## ASSIGNMENT
Could you reproduce, from the records below, everything from the line with "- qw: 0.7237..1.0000" down to the line with "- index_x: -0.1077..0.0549", keeping both of those lines and changing nothing?

## DATA FOR PROCESSING
************

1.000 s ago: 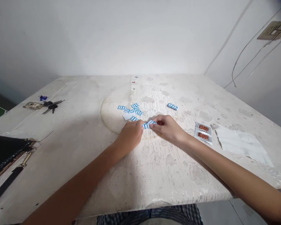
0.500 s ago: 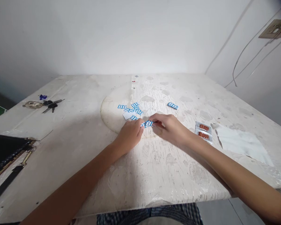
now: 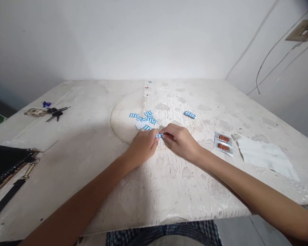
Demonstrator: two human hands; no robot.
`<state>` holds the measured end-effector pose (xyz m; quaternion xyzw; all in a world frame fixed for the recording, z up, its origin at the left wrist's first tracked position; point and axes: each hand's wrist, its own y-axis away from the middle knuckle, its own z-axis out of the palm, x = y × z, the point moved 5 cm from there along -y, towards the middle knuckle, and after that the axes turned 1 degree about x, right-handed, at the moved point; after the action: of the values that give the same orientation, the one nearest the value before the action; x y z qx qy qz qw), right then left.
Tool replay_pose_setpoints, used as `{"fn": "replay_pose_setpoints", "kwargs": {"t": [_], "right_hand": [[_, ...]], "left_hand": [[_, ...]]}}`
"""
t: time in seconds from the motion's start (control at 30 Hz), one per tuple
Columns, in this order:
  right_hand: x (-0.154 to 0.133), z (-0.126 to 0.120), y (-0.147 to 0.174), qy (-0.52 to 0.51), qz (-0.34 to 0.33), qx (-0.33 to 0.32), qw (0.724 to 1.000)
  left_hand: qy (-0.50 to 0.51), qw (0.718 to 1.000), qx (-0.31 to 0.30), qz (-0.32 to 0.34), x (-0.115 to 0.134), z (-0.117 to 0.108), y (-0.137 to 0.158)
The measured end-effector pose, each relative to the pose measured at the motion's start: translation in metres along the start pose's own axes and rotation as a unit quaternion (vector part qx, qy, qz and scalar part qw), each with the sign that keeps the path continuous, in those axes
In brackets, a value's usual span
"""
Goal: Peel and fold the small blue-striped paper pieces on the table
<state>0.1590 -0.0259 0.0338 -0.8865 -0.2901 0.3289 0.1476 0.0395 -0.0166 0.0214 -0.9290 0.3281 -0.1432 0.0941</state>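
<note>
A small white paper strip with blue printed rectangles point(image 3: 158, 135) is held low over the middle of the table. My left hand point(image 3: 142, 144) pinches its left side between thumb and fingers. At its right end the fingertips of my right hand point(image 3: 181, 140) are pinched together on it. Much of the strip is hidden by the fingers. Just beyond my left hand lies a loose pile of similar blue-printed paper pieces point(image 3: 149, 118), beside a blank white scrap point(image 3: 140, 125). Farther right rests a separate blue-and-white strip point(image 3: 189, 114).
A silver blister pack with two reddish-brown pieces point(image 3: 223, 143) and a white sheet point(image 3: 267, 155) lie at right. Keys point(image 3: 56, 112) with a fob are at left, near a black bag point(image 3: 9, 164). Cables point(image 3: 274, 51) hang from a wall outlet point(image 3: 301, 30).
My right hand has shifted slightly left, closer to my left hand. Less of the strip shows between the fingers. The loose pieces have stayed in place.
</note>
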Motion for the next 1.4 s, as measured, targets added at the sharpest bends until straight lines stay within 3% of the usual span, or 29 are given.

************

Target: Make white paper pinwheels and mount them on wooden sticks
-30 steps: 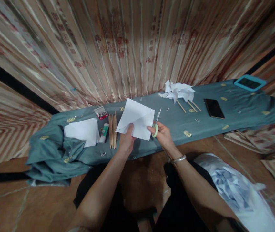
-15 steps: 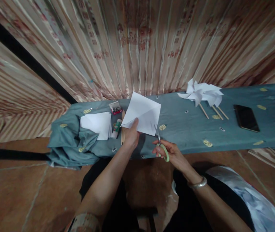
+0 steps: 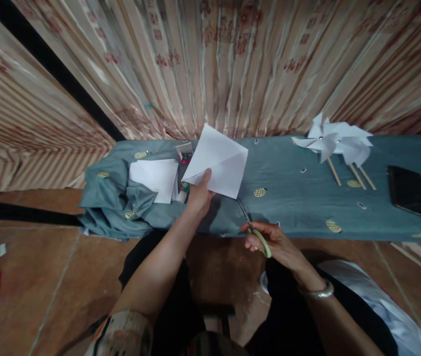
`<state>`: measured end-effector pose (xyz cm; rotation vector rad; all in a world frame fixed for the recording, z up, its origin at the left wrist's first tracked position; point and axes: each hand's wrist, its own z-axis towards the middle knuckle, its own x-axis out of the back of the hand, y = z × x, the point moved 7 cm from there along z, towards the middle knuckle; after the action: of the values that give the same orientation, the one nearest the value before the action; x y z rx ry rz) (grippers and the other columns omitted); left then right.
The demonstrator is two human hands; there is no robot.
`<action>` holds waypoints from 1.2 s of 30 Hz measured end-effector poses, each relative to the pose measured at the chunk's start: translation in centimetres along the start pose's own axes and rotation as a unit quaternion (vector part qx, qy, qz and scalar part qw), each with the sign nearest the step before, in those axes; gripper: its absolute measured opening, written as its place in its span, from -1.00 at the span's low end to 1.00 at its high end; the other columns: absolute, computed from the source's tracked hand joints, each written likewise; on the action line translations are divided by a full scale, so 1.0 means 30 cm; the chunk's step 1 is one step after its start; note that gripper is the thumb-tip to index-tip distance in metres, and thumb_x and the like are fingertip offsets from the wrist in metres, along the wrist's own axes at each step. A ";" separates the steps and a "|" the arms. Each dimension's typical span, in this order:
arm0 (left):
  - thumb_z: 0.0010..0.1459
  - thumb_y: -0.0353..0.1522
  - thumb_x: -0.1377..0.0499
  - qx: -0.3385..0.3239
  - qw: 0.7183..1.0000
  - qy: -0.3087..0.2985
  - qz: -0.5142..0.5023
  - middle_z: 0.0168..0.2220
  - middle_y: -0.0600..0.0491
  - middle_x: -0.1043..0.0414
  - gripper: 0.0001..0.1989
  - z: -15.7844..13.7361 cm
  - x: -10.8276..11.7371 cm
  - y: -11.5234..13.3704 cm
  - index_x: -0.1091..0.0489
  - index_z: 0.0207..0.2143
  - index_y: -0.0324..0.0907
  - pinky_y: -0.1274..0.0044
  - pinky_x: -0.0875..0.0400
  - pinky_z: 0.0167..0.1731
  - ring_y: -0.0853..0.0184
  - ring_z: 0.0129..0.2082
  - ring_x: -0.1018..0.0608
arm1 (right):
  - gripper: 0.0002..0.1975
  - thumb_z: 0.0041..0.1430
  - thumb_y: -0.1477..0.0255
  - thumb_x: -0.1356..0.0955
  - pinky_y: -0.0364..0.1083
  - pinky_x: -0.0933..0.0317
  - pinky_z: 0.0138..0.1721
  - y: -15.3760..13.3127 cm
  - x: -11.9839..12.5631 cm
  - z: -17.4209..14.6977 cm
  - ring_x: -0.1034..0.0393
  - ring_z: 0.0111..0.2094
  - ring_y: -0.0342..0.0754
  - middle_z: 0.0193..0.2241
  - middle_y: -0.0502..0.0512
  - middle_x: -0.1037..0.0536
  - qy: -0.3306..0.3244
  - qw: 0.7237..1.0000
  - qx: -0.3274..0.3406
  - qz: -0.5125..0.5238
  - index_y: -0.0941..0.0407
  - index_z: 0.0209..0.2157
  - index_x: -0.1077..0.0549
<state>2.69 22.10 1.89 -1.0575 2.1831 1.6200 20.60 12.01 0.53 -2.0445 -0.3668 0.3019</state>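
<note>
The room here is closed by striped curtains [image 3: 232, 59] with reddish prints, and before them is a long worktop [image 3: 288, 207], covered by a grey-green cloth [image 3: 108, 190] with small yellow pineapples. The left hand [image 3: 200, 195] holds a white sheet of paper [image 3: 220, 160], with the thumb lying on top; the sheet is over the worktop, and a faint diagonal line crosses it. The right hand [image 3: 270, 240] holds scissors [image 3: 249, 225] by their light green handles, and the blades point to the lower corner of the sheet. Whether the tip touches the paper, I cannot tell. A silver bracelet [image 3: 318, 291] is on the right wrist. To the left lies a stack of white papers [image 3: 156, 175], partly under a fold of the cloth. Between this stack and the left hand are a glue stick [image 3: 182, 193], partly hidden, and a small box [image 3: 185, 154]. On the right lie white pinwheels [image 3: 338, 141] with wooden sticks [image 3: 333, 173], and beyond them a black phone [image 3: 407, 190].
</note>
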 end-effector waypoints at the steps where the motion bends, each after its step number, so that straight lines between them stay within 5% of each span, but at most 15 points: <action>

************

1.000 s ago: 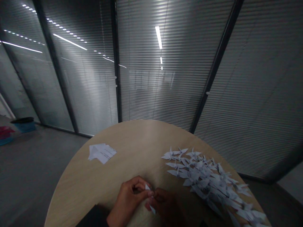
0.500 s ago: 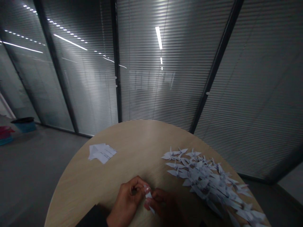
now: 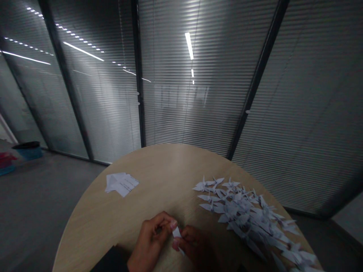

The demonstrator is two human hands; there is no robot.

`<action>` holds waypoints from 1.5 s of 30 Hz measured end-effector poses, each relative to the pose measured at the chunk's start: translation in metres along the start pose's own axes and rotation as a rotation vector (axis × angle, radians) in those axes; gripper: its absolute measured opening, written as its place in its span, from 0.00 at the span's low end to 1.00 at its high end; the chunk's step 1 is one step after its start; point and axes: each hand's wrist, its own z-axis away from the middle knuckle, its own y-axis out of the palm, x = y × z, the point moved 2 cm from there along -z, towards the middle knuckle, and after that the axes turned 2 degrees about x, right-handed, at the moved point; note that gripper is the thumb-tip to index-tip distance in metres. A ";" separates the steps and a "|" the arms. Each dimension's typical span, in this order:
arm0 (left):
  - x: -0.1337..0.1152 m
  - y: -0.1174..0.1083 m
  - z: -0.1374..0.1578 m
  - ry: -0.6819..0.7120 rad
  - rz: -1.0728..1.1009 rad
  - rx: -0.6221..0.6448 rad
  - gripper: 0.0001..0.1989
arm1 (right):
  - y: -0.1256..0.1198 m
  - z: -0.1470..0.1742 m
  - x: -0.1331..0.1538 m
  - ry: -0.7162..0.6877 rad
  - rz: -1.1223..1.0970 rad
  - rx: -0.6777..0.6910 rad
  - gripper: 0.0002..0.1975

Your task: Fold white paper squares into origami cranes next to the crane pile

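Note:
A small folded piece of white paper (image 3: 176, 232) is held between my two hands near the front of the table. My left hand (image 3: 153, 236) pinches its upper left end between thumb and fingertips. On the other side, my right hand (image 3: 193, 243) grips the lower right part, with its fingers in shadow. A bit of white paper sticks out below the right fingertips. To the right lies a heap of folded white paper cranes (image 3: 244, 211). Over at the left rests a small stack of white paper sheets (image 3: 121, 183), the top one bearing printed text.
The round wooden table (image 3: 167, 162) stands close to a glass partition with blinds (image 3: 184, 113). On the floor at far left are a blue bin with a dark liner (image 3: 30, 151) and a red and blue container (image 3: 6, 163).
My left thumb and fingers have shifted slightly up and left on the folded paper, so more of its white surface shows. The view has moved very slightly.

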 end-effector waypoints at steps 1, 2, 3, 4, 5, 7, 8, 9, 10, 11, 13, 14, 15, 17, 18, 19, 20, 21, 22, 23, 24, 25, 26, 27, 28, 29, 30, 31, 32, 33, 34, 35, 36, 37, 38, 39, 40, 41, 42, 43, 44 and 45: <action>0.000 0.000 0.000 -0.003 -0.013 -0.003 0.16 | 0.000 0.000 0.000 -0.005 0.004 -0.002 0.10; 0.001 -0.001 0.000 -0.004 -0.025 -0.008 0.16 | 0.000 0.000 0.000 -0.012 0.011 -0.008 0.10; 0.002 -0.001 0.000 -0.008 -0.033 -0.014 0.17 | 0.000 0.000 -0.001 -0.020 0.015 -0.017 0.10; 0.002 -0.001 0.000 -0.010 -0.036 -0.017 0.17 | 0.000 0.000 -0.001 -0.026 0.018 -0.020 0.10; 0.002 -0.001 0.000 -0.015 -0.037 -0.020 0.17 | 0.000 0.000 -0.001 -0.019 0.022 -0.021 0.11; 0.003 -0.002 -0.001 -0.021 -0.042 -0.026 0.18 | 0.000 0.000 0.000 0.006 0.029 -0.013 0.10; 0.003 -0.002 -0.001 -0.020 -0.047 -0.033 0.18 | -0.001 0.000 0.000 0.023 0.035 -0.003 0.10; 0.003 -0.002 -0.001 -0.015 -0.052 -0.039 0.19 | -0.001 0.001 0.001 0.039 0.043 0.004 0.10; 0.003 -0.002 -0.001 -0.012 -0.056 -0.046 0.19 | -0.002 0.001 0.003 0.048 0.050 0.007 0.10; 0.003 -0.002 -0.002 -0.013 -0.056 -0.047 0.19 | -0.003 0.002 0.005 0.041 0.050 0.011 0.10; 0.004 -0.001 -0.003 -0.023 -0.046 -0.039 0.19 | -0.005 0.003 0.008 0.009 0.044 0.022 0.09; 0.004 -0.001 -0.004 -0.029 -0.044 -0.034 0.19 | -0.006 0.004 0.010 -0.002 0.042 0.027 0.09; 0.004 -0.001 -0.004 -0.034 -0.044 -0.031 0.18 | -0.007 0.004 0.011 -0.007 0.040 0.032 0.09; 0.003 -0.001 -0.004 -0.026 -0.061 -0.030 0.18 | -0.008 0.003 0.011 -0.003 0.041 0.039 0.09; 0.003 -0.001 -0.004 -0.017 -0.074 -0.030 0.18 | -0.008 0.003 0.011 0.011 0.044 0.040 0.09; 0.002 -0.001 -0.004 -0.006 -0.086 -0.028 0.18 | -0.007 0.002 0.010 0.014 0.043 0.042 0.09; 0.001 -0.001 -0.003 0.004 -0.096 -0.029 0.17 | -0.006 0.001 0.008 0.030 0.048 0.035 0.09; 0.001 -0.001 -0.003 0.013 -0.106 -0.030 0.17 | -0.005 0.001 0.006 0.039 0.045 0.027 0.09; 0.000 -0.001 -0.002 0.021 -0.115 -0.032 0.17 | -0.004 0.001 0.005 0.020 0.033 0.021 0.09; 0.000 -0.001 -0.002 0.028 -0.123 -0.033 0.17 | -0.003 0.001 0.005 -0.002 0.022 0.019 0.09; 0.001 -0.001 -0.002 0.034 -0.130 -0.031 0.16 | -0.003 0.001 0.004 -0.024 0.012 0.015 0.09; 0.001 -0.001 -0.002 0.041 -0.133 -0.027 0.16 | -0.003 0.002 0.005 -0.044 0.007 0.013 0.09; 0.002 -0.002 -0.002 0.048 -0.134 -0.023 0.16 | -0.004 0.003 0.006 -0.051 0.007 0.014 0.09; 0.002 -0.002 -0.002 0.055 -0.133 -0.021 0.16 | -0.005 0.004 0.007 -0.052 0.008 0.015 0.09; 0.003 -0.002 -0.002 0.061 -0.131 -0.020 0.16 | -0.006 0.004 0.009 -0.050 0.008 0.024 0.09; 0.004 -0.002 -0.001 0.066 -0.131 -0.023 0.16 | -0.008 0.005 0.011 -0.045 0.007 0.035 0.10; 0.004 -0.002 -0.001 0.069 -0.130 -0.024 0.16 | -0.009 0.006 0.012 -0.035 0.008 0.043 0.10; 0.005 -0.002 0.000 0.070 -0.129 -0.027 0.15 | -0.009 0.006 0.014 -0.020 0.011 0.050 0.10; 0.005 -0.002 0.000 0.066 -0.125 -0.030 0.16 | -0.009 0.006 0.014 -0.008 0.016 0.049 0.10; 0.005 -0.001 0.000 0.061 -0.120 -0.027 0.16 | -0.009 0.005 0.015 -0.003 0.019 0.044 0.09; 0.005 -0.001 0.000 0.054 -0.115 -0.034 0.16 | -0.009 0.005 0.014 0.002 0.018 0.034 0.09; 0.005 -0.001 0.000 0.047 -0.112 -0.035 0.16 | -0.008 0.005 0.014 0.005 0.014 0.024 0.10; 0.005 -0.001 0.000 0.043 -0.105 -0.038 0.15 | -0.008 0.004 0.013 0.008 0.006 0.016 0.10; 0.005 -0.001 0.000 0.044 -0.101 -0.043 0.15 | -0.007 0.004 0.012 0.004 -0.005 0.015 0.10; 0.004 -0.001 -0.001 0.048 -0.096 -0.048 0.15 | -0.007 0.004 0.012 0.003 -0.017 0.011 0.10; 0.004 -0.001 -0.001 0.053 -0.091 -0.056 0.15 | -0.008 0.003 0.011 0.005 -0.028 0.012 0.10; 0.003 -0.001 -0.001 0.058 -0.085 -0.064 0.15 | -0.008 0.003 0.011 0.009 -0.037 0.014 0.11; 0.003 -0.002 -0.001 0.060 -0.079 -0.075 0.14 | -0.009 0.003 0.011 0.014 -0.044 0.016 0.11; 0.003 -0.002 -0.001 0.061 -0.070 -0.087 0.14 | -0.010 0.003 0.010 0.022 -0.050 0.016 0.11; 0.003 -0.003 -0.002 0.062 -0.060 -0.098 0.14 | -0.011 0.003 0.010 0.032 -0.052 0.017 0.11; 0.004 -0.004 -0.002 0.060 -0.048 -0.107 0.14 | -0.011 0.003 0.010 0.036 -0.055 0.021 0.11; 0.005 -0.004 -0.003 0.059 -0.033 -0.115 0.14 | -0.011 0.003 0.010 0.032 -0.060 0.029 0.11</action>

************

## EXERCISE OUTPUT
  - qw: 0.7237..1.0000
  - qx: -0.3274..0.3406
  - qz: -0.5125..0.5238
  - index_y: -0.0941..0.0407
  - index_z: 0.0209..0.2157
  - index_x: -0.1077..0.0549

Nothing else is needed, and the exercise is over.